77-100). Nele o filho, após reencontrar o pai depois de muitos anos, se vê a
frente com o pedido inusitado dele para tomar algumas providências, uma vez que
este (o pai) irá se suicidar no dia seguinte.
“Que cara é essa? O pai só esboça sorriso, a piada é
velha, dá a resposta usual. A mesma de sempre” (pág. 79).
Temos
ainda o texto de Luisa Geisler, a mais jovem autora do grupo, nascida em 1991,
que em que pese ter como qualidade a ousadia de tentar escrever a visão de um
personagem masculino sobre o processo profissional X vida pessoal (2), mesmo
sendo uma menina, o faz com uma tensão durante o decorrer que meio que esvazia
o final, quando o protagonista dá uma guinada até positiva em sua perspectiva
– “O Que Você Está Fazendo Aqui” (págs. 49-63).

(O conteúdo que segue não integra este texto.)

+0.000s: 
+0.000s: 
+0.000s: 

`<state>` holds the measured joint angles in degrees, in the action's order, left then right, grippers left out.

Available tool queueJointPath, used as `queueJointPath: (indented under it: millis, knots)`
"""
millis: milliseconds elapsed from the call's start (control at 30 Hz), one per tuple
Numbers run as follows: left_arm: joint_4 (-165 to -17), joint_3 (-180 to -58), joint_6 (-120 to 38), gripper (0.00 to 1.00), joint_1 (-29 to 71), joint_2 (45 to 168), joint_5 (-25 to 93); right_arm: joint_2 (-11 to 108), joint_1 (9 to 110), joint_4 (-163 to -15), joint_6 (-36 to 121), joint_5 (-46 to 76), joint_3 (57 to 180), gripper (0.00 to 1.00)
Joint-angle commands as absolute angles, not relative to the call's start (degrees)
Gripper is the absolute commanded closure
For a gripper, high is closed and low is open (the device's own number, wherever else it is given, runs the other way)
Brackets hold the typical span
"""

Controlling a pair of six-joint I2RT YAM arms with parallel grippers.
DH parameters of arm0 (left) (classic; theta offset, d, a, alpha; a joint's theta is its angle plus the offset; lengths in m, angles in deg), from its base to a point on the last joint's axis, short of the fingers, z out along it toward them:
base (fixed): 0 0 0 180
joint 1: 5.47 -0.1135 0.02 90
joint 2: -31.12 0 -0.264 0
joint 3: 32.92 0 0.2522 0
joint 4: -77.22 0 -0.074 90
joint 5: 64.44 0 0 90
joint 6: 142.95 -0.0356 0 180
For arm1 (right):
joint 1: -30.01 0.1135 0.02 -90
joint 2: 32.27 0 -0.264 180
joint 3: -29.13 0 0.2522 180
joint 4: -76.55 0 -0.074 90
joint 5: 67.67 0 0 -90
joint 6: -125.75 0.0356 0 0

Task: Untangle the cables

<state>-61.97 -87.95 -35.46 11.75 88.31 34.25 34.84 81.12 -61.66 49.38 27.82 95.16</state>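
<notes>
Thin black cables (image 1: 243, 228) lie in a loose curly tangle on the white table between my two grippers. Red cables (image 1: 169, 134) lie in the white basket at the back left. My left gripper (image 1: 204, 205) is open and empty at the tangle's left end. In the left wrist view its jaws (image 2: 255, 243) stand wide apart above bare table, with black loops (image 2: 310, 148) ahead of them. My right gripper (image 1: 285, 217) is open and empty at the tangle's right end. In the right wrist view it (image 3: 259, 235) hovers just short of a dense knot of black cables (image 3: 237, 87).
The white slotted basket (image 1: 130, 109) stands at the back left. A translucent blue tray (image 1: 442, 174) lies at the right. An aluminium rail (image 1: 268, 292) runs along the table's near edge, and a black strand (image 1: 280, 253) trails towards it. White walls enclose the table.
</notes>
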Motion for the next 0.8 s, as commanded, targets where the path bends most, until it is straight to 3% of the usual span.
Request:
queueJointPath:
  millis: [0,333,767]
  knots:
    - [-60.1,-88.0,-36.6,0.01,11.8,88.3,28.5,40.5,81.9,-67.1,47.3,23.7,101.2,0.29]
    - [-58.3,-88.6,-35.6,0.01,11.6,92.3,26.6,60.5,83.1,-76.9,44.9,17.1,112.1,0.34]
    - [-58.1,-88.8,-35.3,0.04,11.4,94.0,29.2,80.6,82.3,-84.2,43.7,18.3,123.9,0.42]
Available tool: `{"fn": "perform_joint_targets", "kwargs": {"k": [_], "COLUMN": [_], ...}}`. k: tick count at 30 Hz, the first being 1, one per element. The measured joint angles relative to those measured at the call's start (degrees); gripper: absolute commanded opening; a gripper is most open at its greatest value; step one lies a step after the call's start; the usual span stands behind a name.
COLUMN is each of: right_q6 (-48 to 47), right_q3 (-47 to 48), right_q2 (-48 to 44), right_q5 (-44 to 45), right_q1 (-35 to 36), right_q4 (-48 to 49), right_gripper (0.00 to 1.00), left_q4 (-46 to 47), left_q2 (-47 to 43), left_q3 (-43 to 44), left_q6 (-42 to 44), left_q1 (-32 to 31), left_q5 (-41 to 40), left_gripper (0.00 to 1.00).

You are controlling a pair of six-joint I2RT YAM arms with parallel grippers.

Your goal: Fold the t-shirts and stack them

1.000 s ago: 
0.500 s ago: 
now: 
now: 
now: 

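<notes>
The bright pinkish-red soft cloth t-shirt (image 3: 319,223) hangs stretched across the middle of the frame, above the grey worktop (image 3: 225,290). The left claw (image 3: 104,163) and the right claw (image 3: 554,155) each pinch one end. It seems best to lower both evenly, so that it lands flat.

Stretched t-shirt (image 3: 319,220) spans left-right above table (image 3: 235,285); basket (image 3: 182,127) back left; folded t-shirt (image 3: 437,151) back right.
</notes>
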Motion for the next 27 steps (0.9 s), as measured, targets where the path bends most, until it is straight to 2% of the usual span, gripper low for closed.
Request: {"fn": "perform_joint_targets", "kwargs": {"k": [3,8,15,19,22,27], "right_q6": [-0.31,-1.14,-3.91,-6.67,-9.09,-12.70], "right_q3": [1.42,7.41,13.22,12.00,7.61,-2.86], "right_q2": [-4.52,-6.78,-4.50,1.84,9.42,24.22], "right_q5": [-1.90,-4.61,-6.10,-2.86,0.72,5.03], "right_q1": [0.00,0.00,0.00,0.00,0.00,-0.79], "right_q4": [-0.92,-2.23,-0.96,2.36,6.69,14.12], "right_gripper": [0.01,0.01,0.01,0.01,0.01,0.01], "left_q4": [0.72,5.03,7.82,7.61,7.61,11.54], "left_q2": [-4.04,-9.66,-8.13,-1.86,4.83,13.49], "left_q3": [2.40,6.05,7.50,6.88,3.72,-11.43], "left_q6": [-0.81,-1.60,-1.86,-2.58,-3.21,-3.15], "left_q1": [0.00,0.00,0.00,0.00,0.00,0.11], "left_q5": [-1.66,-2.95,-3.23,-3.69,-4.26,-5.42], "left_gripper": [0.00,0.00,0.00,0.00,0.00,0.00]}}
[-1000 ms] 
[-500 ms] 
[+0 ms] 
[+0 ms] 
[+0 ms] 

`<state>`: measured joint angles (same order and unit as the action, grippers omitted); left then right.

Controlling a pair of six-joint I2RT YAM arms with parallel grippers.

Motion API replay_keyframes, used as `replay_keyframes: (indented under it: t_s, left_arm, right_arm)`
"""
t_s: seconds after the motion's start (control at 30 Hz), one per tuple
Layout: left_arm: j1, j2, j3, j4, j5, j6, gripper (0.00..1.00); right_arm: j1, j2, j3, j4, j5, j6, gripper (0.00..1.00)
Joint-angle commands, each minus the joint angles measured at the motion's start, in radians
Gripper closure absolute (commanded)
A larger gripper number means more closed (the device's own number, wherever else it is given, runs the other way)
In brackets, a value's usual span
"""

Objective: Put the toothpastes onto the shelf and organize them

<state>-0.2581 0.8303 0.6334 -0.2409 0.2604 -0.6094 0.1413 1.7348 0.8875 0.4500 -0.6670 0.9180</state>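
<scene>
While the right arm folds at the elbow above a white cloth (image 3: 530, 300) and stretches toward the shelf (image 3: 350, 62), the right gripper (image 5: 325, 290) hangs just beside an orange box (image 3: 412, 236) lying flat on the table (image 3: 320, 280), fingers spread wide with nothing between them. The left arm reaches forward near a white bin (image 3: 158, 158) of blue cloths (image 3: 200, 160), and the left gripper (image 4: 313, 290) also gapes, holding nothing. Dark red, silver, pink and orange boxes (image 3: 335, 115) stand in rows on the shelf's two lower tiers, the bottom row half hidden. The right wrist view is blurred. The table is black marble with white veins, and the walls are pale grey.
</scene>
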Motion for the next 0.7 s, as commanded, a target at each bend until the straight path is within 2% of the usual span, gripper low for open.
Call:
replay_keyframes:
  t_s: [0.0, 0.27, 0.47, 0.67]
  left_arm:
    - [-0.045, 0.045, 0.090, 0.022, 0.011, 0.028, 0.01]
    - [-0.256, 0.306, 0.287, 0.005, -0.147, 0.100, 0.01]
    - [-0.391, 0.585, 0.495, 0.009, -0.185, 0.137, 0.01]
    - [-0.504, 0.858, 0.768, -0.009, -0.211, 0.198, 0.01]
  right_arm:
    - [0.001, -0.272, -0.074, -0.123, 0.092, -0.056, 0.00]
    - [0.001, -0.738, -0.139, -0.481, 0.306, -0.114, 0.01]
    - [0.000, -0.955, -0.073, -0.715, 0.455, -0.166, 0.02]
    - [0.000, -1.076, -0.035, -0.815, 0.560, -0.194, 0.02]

“Todos na minha volta recebem ligações
interessantes, tipo aqueles dois do casal. Só notam a minha presença na minha
ausência. A única função do meu telefone celular é substituir relógio de pulso,
ninguém usa relógio de pulso.
Embora meu iPhone tenha câmera, jogos, wi-fi,
Bluetooth, acesso à internet, infinitos apps, recepção mundial, mp3 e até
memória pros contatos que eu preciso, ele resulta em um telefone que mais liga
pra táxis e pro trabalho” (pág. 51).
De
todo modo, parabenizamos à Granta pela iniciativa. Esta prospecção,
característica da revista desde sua fundação “em 1889 por alunos da
Universidade de Cambridge” revela a perspicácia de aproveitar um bom momento na
literatura brasileira. Como eles mesmos colocam:
“O Brasil vive
um momento especial na literatura. (...) Hoje, entra-se gradualmente no mapa da
literatura mundial; contamos com um programa mais consistente de apoio à
tradução, editoras e agentes estrangeiros demonstram interesse em encontrar novos
talentos escrevendo em português, e, com a escolha do Brasil como país
homenageado na Feira de Frankfurt em 2013, a tendência é que mais escritores
sejam reconhecidos internacionalmente. Acreditamos que a Granta pode ser uma
peça importante para revelar esses talentos” (pág. 9). (3)
(1)
Revista
Granta, 9: os Melhores Jovens Escritores Brasileiros – Rio de Janeiro – Ed.
Objetiva – 2012 – 287 págs.;
(2)
Infelizmente
me pareceu que o personagem masculino dela estava tendo uma visão feminina do
dilema, ou seja, ela não foi bem sucedida na empreitada em que se meteu;
(3)
Autores
presentes na coletânea – Michel Laub; Laura Erber; J. P. Cuenca; Luisa Geisler;
Ricardo Lísias; Daniel Galera; Antonio Prata; Julián Fuks; Vanessa Barbara;
Chico Mattoso; Emilio Fraia; Antônio Xerxenesky; Javier Arancibia Contreras;
Carol Bensimon; Cristhiano Aguiar; Leandro Sarmatz; Carola Saavedra; Miguel Del
Castillo; Vinicius Jatobá; e Tatiana Salem Levy.
Obrigado pela dica Leopoldo. Desses, só já havia ouvido falar do Daniel Galera.